Glenn's Junk Chest

An assortment of Glenn's writings, photography, gaming resources, flash movies, and other creative output.


Friday, November 19, 2004

Politics: The National Debt

The country will now reap what its electorate has sown. People have probably been curious what would come of Bush's famous post-election announcement that he planned to "spend political capital". Well, be curious no longer, what he meant was that he was ready to spend our children's actual capital.

That's right, it's time for us to let the shameful national debt go up again. The Republican-controlled Congress just passed the required bill. This CNN article lays it out in detail, and has some fairly matter-of-fact analysis of what's going on. This is the vote that the Republicans delayed to have fall after the election, so that the Democrats could not use it against the incumbent. The vote split almost entirely along party lines.

Of course, even if Kerry had won the election, the debt cap would still need to be raised today, because it represents the mismanagement of the past year or two, and he wouldn't even be President yet. But, if history is any indication, four more years of Bush mean that the debt will go up another trillion or three.

But wait, you say, the debt has gone up every year for decades, the Democrats are no better than the Republicans! While it is true the debt has gone up, this is misleading. The problem is, our economy is huge, the debt has a lot of upward momentum, and people who are the benificiaries of it put out a lot of pressure to keep the money coming. If you look at this graph you can see that after 6 or so years of Clinton, the debt was starting to level off. (You can also see the immediate impact of W. Bush's 1st term, as the levelling off ceases immediately and the debt begins skyrocketing again.)

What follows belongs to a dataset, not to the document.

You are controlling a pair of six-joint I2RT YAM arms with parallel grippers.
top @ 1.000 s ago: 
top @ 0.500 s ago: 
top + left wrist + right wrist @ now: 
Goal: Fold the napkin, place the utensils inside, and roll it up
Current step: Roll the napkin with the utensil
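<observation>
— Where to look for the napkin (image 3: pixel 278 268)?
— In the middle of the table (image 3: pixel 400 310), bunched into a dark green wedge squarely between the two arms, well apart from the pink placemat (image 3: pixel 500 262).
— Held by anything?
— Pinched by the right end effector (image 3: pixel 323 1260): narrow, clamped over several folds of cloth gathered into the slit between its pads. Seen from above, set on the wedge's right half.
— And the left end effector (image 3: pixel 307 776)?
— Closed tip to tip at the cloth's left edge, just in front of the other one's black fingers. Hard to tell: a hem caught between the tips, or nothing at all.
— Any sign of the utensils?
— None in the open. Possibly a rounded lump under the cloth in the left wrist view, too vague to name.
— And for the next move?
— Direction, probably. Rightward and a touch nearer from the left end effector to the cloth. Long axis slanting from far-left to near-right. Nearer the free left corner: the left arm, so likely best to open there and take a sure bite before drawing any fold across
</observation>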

However, the Clinton years are still yet better than this suggests, because once inflation is taken into account, it's clear that the debt was starting to go down. (Scroll down to the blue graph). Then take a look at this graph, which compares the debt to the Gross Domestic Product.

As many people have despaired of late, this is what we get from the party that touts fiscal responsibility? I shake my head in fear and wonder, and seek solace in Schoolhouse Rock.

2 Comments:

At 7:45 AM, Anonymous Anonymous said...

Not to detract from your central thesis, Glenn, but I would be a bit careful with the graph you pointed out. First, it looks like that graph uses nominal dollars, not inflation-adjusted dollars, which will make the recent debt levels look much larger by comparison. (For example, gas prices are at a nominal all-time high, but in real terms, the peak was ca. 1981.)

Second, and more imporantly, my undrestanding is that one normally wants to compare a nation's debt to the size of its GDP (on a percentage basis). Not that the numbers will be all that much better, but I believe it's more helpful.

Economically yours,
Dr John

 
At 8:23 AM, Blogger Glenn said...

I believe you may have stopped reading my post too soon, my friend. I link to an inflation-adjusted graph and a graph comparing to GDP in the paragraph after the one you mention.